WHAT YOU SHOULD DO:
Lines of the listing that contain "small" need to be copied.

EXERCISE INPUTS:
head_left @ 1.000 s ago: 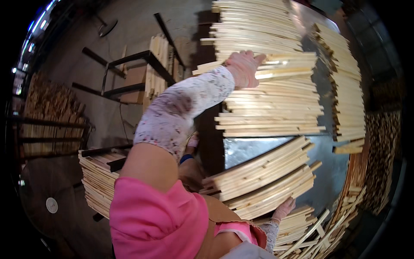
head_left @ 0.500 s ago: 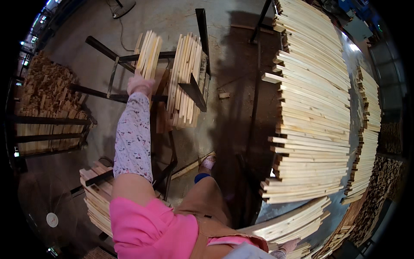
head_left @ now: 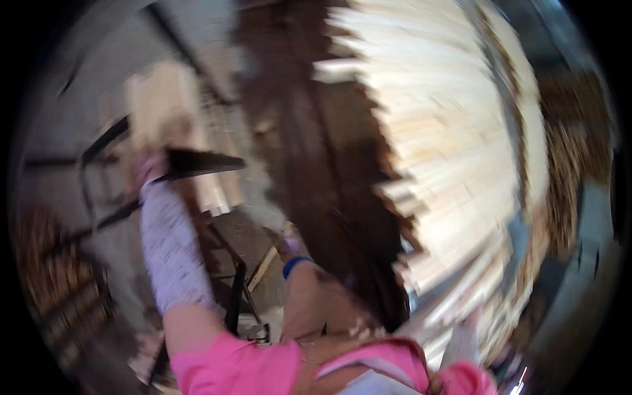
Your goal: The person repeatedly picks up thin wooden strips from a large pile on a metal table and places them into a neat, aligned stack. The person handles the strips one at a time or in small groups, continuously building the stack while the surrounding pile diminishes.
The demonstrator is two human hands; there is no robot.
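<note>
Motion blur smears the whole view. My left hand (head_left: 150, 166), below a patterned sleeve, reaches to a bundle of pale wooden strips (head_left: 160, 92) lying in a dark metal rack (head_left: 201, 164). It touches or nearly touches the bundle's near part; its fingers are too smeared to read. At the lower right my right hand (head_left: 473, 317) is by loose wooden strips (head_left: 454, 293) at the near end of a long row. What its fingers do is not clear.
A long row of pale wooden strips (head_left: 441, 125) fills the right side, its ends jutting unevenly. Brown stacked wood (head_left: 573, 151) stands beyond it. Another wood pile (head_left: 49, 263) is at the far left. A wooden piece (head_left: 263, 268) lies on the floor near my foot.
The view has turned, so the rack and the row sit further left. My left hand now appears by the rack's dark upright, and the strips there look closer together. My right hand shows more.
</note>
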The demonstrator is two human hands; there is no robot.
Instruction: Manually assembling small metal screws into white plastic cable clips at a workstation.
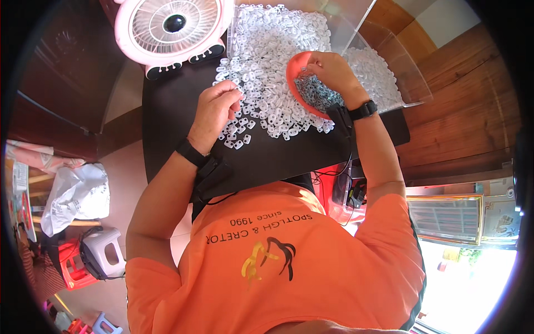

TASK OUTPUT:
Your goal: The person repeatedly picks up thin wooden strips from a large pile on a metal table and places them into a neat, aligned stack. The person handles the strips one at a time or in small groups, continuously building the stack while the surrounding pile diminishes.
Instruction: Manually assembling small metal screws into white plastic cable clips at a workstation.

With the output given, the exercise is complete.